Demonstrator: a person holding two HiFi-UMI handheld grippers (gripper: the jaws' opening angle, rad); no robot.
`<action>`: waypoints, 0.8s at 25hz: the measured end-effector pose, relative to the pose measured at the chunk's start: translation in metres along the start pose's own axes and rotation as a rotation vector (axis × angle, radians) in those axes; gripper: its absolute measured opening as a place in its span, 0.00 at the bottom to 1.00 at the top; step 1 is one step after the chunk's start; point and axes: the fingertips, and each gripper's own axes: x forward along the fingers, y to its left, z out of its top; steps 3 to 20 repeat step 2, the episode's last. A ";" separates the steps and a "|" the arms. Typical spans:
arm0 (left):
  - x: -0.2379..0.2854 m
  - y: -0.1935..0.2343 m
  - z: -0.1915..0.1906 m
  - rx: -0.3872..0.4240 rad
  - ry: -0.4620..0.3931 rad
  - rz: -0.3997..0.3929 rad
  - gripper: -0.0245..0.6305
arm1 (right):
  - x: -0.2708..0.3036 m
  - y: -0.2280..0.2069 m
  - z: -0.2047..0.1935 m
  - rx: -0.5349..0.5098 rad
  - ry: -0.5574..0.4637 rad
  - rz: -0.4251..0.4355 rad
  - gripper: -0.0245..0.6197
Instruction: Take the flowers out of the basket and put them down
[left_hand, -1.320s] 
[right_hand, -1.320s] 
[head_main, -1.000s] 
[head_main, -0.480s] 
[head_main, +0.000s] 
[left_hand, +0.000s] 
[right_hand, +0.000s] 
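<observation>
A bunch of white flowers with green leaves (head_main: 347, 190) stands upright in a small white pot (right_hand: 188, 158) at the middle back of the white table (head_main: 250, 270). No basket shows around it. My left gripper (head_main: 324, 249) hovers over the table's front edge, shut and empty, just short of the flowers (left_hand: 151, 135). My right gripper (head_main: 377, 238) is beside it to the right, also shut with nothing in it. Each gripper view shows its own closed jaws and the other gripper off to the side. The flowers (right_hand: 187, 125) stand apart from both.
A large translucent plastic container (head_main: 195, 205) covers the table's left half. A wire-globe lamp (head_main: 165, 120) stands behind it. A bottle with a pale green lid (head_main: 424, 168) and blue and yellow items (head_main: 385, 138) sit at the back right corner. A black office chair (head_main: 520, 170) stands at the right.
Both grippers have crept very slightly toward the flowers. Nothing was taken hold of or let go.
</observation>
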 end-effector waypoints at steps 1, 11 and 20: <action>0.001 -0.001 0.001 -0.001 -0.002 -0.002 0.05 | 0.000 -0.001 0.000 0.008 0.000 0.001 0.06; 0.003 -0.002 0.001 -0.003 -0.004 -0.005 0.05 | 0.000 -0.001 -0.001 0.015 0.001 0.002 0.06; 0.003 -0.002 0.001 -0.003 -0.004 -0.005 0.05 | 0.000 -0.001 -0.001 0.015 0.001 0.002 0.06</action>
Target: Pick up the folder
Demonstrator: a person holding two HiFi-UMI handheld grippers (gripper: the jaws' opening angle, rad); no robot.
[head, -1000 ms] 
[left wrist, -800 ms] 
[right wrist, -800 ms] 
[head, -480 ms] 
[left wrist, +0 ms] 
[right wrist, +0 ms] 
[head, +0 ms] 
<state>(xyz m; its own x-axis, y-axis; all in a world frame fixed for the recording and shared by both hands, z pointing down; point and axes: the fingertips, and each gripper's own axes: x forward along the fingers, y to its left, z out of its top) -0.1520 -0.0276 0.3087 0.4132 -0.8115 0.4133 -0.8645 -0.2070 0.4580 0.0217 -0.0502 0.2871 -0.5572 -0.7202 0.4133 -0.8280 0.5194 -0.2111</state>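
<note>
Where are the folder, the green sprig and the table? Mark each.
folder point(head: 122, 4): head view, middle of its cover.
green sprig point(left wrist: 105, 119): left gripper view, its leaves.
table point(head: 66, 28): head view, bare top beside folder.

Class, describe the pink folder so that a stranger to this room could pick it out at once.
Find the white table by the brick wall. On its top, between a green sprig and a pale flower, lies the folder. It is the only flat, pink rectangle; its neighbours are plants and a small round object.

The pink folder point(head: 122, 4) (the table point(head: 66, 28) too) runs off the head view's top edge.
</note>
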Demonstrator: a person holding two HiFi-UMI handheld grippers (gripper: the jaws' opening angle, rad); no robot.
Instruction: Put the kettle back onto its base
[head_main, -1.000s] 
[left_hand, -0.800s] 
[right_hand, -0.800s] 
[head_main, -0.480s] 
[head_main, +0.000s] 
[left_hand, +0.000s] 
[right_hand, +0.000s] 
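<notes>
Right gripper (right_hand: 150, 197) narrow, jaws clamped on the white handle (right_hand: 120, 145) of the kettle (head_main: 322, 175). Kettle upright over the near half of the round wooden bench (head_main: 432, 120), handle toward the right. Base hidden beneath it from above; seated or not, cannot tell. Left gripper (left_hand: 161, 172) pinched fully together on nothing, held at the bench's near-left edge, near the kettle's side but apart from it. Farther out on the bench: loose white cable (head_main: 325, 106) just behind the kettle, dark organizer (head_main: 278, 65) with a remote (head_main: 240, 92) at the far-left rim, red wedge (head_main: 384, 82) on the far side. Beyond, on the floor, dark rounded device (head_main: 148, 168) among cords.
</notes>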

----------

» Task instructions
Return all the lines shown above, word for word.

» Solution to the exercise
Demonstrator: a person holding two HiFi-UMI handheld grippers (gripper: the jaws' opening angle, rad); no robot.
`<action>`: waypoints, 0.8s at 25hz: the measured end-effector pose, relative to the pose measured at the chunk's start: translation in metres along the start pose's own axes and rotation as a rotation vector (axis × angle, radians) in those axes; gripper: its absolute measured opening as a place in its span, 0.00 at the bottom to 1.00 at the top; step 1 is one step after the chunk's start; point and axes: the fingertips, and each gripper's own axes: x forward along the fingers, y to its left, z out of its top; steps 3 to 20 repeat step 2, the episode's last. A ";" separates the steps and a "|" the arms. Typical spans:
arm0 (left):
  - x: -0.2379..0.2854 m
  - y: -0.1935..0.2343 m
  - z: -0.1915..0.1906 m
  - rx: -0.3872..0.4240 rad
  - ry: -0.4620..0.3931 rad
  - rz: -0.3997..0.3929 rad
  - gripper: -0.0245..0.6305
arm1 (right):
  - x: -0.2708..0.3036 m
  - y: -0.2280..0.2069 m
  - z: -0.2047..0.1935 m
  - rx: -0.5349..0.5098 rad
  - ry: -0.5574..0.4637 rad
  - rz: -0.4251..0.4355 rad
  - gripper: -0.0245..0.6197
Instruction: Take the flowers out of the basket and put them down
[left_hand, -1.320s] 
[right_hand, -1.320s] 
[head_main, -1.000s] 
[head_main, -0.480s] 
[head_main, +0.000s] 
[left_hand, +0.000s] 
[right_hand, +0.000s] 
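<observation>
A bunch of white flowers with green leaves (head_main: 347, 190) stands upright in a small white pot (right_hand: 188, 158) at the middle back of the white table (head_main: 250, 270). No basket shows around it. My left gripper (head_main: 324, 249) hovers over the table's front edge, shut and empty, just short of the flowers (left_hand: 151, 135). My right gripper (head_main: 377, 238) is beside it to the right, also shut with nothing in it. Each gripper view shows its own closed jaws and the other gripper off to the side. The flowers (right_hand: 187, 125) stand apart from both.
A large translucent plastic container (head_main: 195, 205) covers the table's left half. A wire-globe lamp (head_main: 165, 120) stands behind it. A bottle with a pale green lid (head_main: 424, 168) and blue and yellow items (head_main: 385, 138) sit at the back right corner. A black office chair (head_main: 520, 170) stands at the right.
Both grippers have crept very slightly toward the flowers. Nothing was taken hold of or let go.
</observation>
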 end-effector waypoints at steps 1, 11 and 20: <action>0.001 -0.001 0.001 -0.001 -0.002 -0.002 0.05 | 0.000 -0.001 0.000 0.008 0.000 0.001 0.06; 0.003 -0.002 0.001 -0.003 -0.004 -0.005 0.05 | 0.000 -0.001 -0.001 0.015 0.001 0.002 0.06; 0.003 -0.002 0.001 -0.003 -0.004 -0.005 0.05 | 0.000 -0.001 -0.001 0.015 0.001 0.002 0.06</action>
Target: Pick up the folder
Demonstrator: a person holding two HiFi-UMI handheld grippers (gripper: the jaws' opening angle, rad); no robot.
[head, -1000 ms] 
[left wrist, -800 ms] 
[right wrist, -800 ms] 
[head, -480 ms] 
[left wrist, +0 ms] 
[right wrist, +0 ms] 
[head, +0 ms] 
<state>(xyz m; its own x-axis, y-axis; all in a world frame fixed for the recording and shared by both hands, z pointing down; point and axes: the fingertips, and each gripper's own axes: x forward along the fingers, y to its left, z out of its top) -0.1520 -0.0276 0.3087 0.4132 -0.8115 0.4133 -0.8645 -0.2070 0.4580 0.0217 -0.0502 0.2871 -0.5572 -0.7202 0.4133 -0.8280 0.5194 -0.2111</state>
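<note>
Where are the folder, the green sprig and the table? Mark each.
folder point(head: 122, 4): head view, middle of its cover.
green sprig point(left wrist: 105, 119): left gripper view, its leaves.
table point(head: 66, 28): head view, bare top beside folder.

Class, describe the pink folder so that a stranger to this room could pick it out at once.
Find the white table by the brick wall. On its top, between a green sprig and a pale flower, lies the folder. It is the only flat, pink rectangle; its neighbours are plants and a small round object.

The pink folder point(head: 122, 4) (the table point(head: 66, 28) too) runs off the head view's top edge.
</note>
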Demonstrator: a person holding two HiFi-UMI handheld grippers (gripper: the jaws' opening angle, rad); no robot.
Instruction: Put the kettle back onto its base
[head_main, -1.000s] 
[left_hand, -0.800s] 
[right_hand, -0.800s] 
[head_main, -0.480s] 
[head_main, +0.000s] 
[left_hand, +0.000s] 
[right_hand, +0.000s] 
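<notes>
Right gripper (right_hand: 150, 197) narrow, jaws clamped on the white handle (right_hand: 120, 145) of the kettle (head_main: 322, 175). Kettle upright over the near half of the round wooden bench (head_main: 432, 120), handle toward the right. Base hidden beneath it from above; seated or not, cannot tell. Left gripper (left_hand: 161, 172) pinched fully together on nothing, held at the bench's near-left edge, near the kettle's side but apart from it. Farther out on the bench: loose white cable (head_main: 325, 106) just behind the kettle, dark organizer (head_main: 278, 65) with a remote (head_main: 240, 92) at the far-left rim, red wedge (head_main: 384, 82) on the far side. Beyond, on the floor, dark rounded device (head_main: 148, 168) among cords.
</notes>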

The required answer is now complete.